> _TASK DETAILS_:
Every line from the one with "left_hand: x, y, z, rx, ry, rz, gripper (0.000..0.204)" to the one with "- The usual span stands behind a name", including those two, is to be copied exactly; all other lines of the entries below are left out.

[EXERCISE MATERIAL Boundary: Start]

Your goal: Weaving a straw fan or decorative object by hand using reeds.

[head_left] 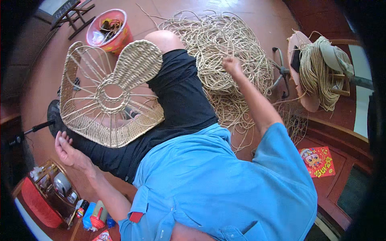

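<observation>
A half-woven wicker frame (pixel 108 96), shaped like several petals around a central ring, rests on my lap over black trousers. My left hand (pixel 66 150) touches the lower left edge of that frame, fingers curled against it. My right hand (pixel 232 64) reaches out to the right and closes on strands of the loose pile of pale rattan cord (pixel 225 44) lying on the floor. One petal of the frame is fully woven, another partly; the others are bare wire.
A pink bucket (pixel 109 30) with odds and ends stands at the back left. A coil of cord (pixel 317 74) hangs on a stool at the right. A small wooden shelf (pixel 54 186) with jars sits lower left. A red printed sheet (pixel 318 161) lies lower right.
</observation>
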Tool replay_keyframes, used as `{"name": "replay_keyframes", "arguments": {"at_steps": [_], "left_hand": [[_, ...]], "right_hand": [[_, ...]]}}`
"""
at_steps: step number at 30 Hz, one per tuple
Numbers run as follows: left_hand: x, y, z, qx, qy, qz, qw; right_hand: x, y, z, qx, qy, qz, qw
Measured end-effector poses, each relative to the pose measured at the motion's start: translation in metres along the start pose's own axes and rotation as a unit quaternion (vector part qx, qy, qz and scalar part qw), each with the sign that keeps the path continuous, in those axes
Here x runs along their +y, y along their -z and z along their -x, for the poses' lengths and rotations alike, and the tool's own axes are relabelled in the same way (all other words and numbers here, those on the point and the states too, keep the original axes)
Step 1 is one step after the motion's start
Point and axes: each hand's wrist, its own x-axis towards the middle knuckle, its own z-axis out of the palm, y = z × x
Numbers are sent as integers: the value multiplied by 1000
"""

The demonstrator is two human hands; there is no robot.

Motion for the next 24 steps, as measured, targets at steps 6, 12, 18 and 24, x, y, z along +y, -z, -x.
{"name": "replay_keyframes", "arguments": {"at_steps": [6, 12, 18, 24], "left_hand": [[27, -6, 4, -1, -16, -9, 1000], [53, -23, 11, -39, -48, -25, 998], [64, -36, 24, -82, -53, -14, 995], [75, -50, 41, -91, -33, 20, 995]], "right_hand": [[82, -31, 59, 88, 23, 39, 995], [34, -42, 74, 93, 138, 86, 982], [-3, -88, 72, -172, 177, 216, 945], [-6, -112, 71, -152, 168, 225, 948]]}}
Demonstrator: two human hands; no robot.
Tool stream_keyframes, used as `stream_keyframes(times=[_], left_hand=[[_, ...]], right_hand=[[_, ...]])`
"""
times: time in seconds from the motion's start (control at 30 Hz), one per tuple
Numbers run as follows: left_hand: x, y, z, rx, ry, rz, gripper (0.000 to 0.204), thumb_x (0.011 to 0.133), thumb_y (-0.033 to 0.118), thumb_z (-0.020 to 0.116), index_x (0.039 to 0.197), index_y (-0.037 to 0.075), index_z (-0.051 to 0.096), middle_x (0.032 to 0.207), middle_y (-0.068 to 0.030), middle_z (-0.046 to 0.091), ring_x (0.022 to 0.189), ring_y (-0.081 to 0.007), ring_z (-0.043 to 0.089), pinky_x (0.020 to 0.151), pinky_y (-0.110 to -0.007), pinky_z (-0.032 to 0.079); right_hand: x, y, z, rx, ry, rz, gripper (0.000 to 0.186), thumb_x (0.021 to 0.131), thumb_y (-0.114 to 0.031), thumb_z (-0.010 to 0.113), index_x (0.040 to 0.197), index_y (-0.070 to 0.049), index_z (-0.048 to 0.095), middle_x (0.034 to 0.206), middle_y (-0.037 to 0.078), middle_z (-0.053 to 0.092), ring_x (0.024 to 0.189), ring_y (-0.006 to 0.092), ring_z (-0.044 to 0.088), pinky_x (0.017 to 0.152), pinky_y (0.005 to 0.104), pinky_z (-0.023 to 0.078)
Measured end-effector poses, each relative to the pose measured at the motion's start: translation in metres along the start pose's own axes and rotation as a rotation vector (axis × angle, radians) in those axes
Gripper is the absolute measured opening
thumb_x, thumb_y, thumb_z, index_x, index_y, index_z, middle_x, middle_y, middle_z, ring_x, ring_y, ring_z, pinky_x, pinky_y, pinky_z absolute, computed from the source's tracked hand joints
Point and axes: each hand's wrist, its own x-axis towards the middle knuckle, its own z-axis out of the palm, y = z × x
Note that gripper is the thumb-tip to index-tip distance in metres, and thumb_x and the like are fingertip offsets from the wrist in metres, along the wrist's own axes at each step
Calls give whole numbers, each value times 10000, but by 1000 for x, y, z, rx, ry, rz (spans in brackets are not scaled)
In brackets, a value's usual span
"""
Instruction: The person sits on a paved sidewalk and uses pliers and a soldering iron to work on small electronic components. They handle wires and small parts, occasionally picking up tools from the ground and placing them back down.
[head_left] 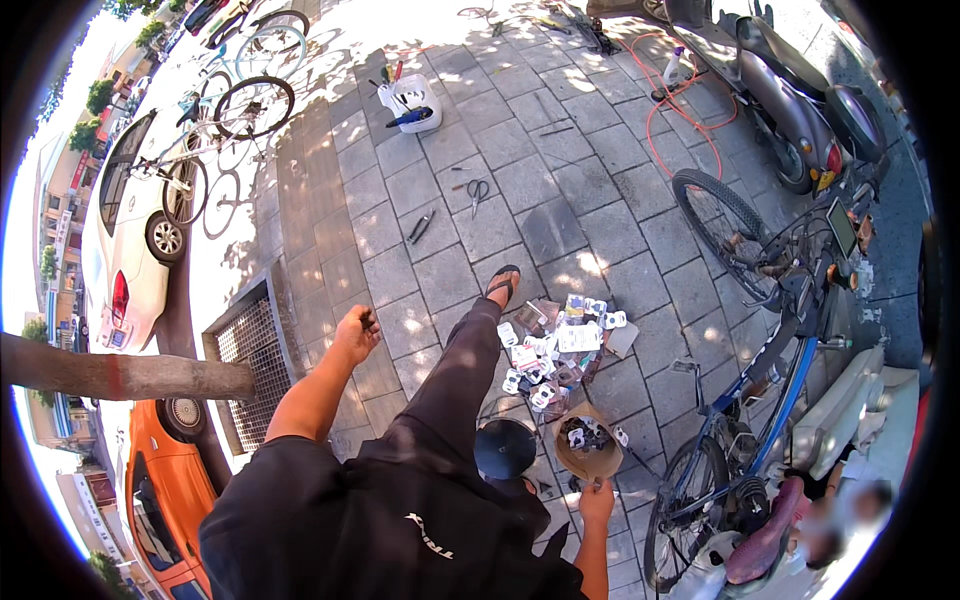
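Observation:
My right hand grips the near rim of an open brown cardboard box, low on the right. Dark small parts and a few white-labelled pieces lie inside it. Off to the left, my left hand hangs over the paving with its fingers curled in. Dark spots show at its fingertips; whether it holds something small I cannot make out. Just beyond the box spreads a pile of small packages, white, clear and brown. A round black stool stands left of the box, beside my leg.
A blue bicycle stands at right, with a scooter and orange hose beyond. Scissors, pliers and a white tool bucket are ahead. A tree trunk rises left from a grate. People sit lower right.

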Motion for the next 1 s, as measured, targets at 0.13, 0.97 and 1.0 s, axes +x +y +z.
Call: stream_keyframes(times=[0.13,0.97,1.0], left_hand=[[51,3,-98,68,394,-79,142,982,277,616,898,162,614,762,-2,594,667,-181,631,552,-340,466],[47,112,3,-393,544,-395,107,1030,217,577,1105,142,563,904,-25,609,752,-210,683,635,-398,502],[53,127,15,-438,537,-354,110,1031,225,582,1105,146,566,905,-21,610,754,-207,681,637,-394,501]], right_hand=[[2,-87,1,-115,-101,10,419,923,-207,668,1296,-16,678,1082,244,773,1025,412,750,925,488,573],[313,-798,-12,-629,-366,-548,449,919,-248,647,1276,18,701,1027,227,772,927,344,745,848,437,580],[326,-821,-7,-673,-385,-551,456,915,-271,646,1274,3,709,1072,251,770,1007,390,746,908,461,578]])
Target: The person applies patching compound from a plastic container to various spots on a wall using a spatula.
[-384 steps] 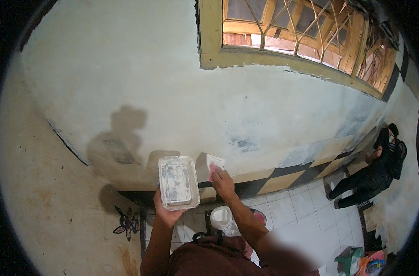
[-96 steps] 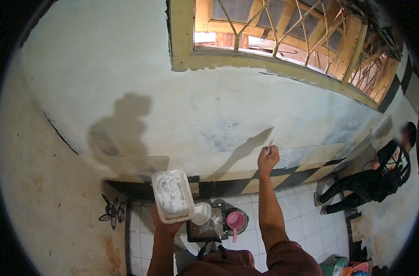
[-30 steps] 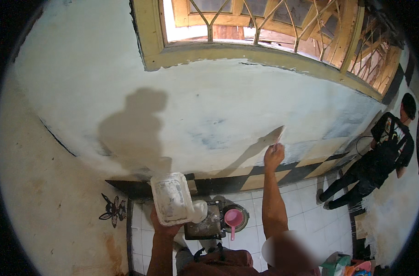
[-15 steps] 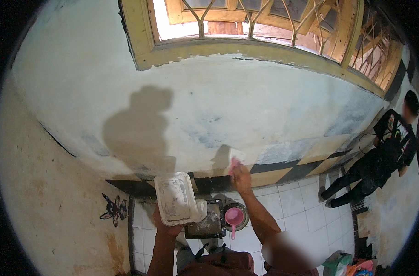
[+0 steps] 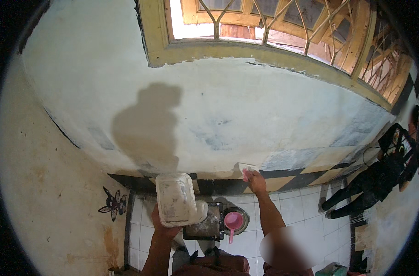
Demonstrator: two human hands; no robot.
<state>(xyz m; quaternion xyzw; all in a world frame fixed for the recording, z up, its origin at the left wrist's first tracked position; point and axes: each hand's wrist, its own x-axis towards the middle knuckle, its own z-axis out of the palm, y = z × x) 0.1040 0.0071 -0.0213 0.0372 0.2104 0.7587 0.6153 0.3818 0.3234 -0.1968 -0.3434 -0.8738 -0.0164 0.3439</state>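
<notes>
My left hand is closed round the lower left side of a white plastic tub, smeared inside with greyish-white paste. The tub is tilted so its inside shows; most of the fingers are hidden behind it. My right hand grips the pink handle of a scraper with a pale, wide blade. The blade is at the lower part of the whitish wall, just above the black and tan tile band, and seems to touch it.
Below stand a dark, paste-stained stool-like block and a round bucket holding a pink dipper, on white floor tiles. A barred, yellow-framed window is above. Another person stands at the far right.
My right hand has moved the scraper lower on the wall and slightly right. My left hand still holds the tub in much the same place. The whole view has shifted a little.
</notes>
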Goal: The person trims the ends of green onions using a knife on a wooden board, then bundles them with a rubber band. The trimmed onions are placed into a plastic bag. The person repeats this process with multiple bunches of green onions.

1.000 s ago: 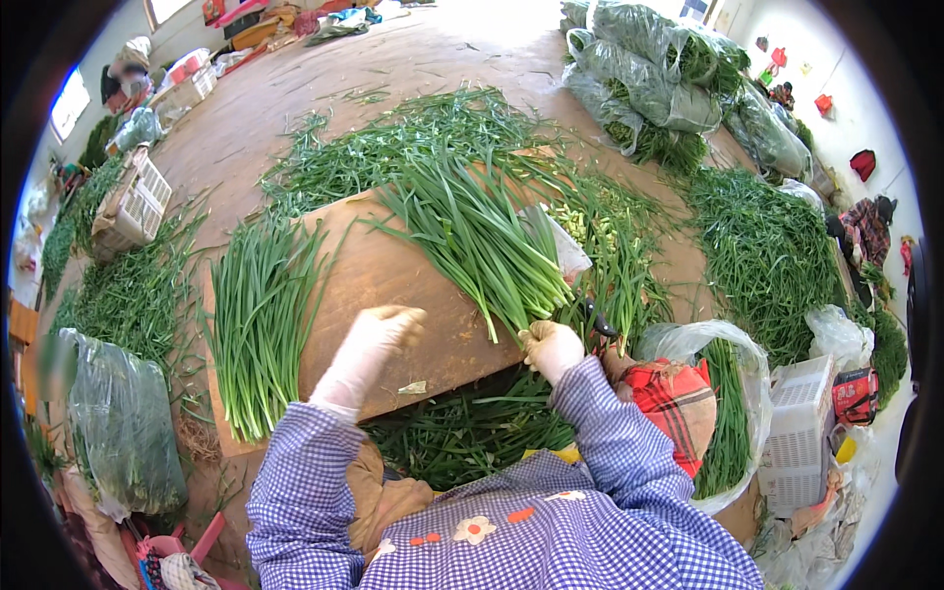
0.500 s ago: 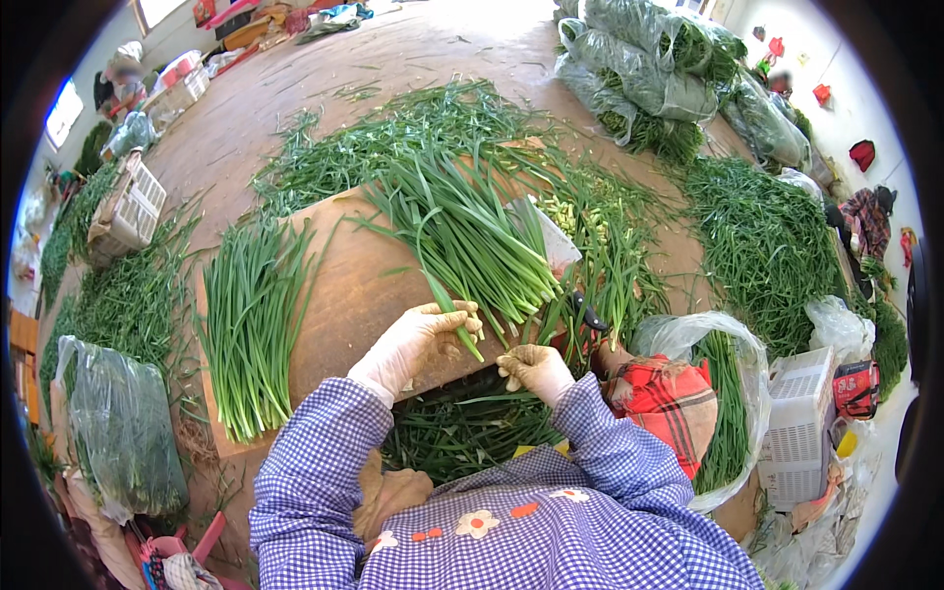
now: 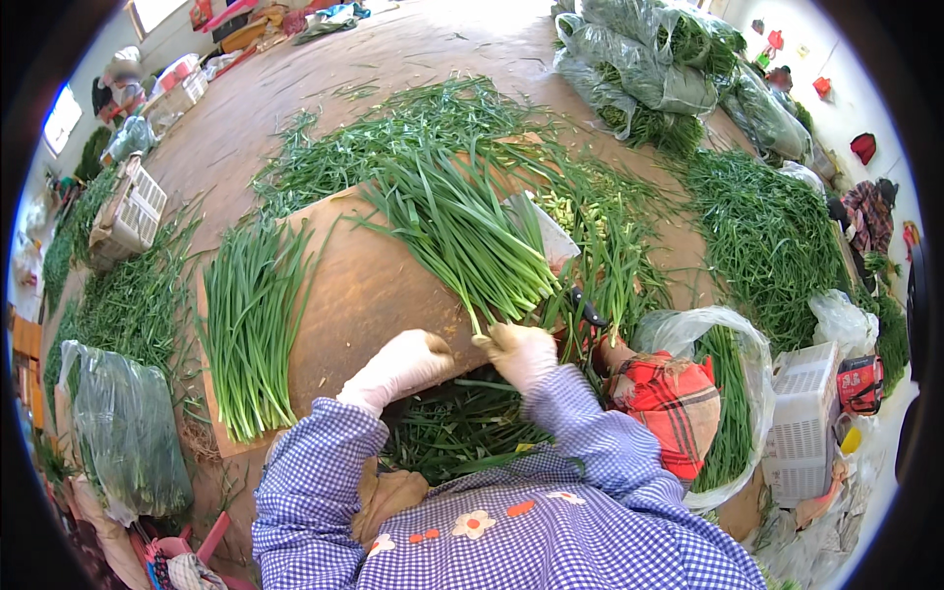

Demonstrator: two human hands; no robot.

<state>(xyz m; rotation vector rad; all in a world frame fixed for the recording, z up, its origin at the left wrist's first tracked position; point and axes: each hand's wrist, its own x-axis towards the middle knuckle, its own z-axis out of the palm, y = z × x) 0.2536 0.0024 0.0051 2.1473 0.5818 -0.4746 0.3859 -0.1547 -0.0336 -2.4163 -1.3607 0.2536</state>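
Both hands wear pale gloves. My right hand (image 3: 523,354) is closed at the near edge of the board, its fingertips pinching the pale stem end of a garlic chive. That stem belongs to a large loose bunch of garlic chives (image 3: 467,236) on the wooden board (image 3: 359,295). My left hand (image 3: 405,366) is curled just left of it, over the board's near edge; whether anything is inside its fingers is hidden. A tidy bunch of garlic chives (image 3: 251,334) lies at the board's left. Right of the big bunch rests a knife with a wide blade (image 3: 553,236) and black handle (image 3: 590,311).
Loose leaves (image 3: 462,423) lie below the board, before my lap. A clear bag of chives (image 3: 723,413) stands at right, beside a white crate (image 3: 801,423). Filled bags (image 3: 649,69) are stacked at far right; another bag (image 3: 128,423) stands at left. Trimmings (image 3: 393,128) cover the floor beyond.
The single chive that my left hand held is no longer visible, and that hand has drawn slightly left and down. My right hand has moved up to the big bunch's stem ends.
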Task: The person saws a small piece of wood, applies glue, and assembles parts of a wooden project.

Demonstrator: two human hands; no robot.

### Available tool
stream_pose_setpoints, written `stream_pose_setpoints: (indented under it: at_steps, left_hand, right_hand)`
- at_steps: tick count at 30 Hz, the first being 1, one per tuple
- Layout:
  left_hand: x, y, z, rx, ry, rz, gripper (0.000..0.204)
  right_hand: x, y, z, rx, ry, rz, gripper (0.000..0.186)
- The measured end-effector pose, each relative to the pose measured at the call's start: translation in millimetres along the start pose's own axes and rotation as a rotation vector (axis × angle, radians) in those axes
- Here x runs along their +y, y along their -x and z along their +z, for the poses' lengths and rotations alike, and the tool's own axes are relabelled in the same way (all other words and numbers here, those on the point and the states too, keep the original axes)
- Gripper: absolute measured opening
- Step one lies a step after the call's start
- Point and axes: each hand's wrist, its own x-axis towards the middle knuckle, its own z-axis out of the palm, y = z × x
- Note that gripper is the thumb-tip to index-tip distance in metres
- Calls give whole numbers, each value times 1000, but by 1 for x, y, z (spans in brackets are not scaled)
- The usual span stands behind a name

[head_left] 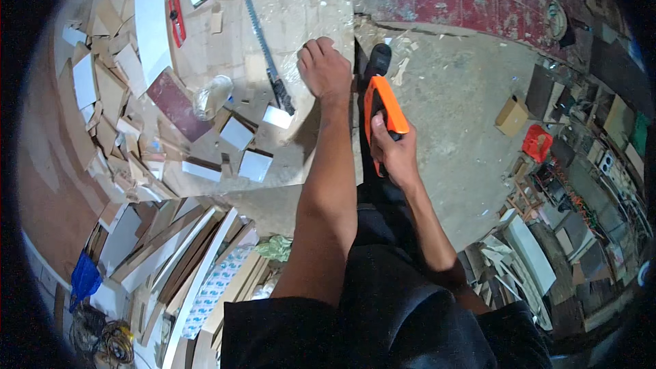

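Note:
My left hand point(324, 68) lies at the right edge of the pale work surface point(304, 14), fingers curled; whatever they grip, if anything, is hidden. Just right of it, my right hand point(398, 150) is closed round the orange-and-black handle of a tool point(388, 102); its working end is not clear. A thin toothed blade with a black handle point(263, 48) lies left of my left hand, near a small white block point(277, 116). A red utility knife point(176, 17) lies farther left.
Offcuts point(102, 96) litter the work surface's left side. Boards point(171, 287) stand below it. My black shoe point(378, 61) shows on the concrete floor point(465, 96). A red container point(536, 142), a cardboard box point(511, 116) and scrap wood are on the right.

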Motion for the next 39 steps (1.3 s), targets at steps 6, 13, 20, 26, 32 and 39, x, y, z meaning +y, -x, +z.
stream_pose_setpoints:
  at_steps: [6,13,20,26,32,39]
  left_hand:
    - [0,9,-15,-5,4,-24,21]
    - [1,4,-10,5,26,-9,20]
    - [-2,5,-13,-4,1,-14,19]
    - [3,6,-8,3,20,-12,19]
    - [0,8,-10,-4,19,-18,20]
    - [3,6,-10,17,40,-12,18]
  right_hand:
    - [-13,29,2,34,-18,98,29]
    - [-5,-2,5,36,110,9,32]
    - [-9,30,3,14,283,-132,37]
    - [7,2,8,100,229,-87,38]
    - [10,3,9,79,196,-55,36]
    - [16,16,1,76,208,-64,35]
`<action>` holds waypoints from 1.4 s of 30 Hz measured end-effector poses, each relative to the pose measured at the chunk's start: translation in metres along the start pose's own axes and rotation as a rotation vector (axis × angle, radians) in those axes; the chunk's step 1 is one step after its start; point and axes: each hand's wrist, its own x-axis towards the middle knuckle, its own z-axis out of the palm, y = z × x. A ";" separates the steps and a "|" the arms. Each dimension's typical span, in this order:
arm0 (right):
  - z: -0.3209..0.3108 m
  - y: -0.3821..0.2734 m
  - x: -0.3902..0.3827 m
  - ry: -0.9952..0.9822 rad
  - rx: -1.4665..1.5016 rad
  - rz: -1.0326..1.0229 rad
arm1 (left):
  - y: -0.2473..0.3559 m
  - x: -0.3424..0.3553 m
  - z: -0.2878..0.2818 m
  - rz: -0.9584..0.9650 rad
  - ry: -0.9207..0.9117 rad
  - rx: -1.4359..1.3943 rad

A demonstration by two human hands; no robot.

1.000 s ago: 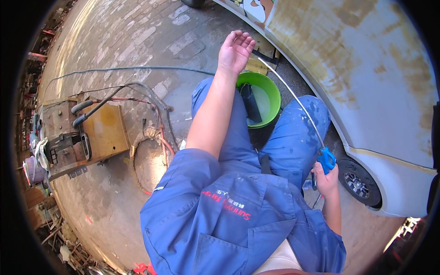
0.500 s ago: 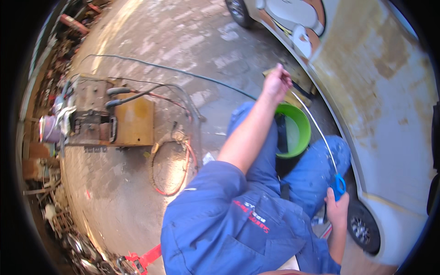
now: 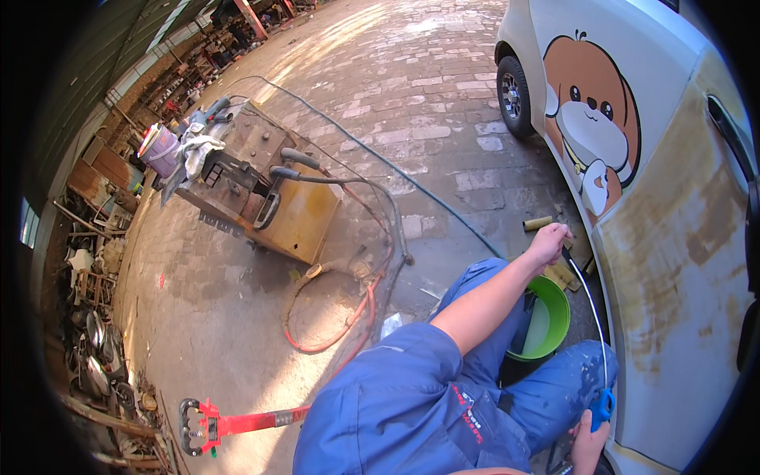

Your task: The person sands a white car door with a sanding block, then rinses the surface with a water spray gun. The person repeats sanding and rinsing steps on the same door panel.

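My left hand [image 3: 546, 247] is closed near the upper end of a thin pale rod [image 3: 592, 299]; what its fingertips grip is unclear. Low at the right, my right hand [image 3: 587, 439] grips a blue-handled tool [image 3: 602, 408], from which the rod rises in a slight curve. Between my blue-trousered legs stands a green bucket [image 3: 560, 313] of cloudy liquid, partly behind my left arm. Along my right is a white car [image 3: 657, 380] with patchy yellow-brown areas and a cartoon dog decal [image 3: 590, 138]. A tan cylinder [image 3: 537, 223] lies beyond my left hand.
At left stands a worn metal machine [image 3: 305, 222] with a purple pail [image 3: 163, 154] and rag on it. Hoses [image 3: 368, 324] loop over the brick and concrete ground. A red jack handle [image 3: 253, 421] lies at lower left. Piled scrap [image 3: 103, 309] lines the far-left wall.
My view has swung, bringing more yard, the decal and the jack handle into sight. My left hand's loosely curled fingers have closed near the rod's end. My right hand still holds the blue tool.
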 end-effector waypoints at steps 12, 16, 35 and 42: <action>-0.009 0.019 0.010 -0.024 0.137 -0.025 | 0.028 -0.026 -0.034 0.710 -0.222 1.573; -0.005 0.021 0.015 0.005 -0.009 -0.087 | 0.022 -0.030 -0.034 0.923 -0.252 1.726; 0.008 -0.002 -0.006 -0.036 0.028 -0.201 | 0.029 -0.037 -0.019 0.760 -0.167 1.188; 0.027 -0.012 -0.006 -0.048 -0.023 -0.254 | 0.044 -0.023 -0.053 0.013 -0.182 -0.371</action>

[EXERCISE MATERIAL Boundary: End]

> _EXERCISE ANSWER_:
  left_hand: x, y, z, rx, ry, rz, gripper (0.000..0.204)
  right_hand: x, y, z, rx, ry, rz, gripper (0.000..0.186)
- The measured end-effector pose, each relative to the pose measured at the call's start: translation in millimetres along the start pose's own axes and rotation as a rotation vector (axis × angle, radians) in those axes
- Here x runs along their +y, y along their -x and z along their +z, for the poses' lengths and rotations alike, and the tool's own axes are relabelled in the same way (all other words and numbers here, those on the point and the states too, keep the original axes)
- Gripper: absolute measured opening
- Step one lies a step after the call's start
- Point and axes: each hand's wrist, its own x-axis towards the middle knuckle, its own z-axis out of the palm, y = z × x
- Note that gripper is the thumb-tip to index-tip distance in metres
- Calls give whole numbers, each value times 1000, but by 1 for x, y, z (spans in brackets are not scaled)
- The usual span stands behind a name

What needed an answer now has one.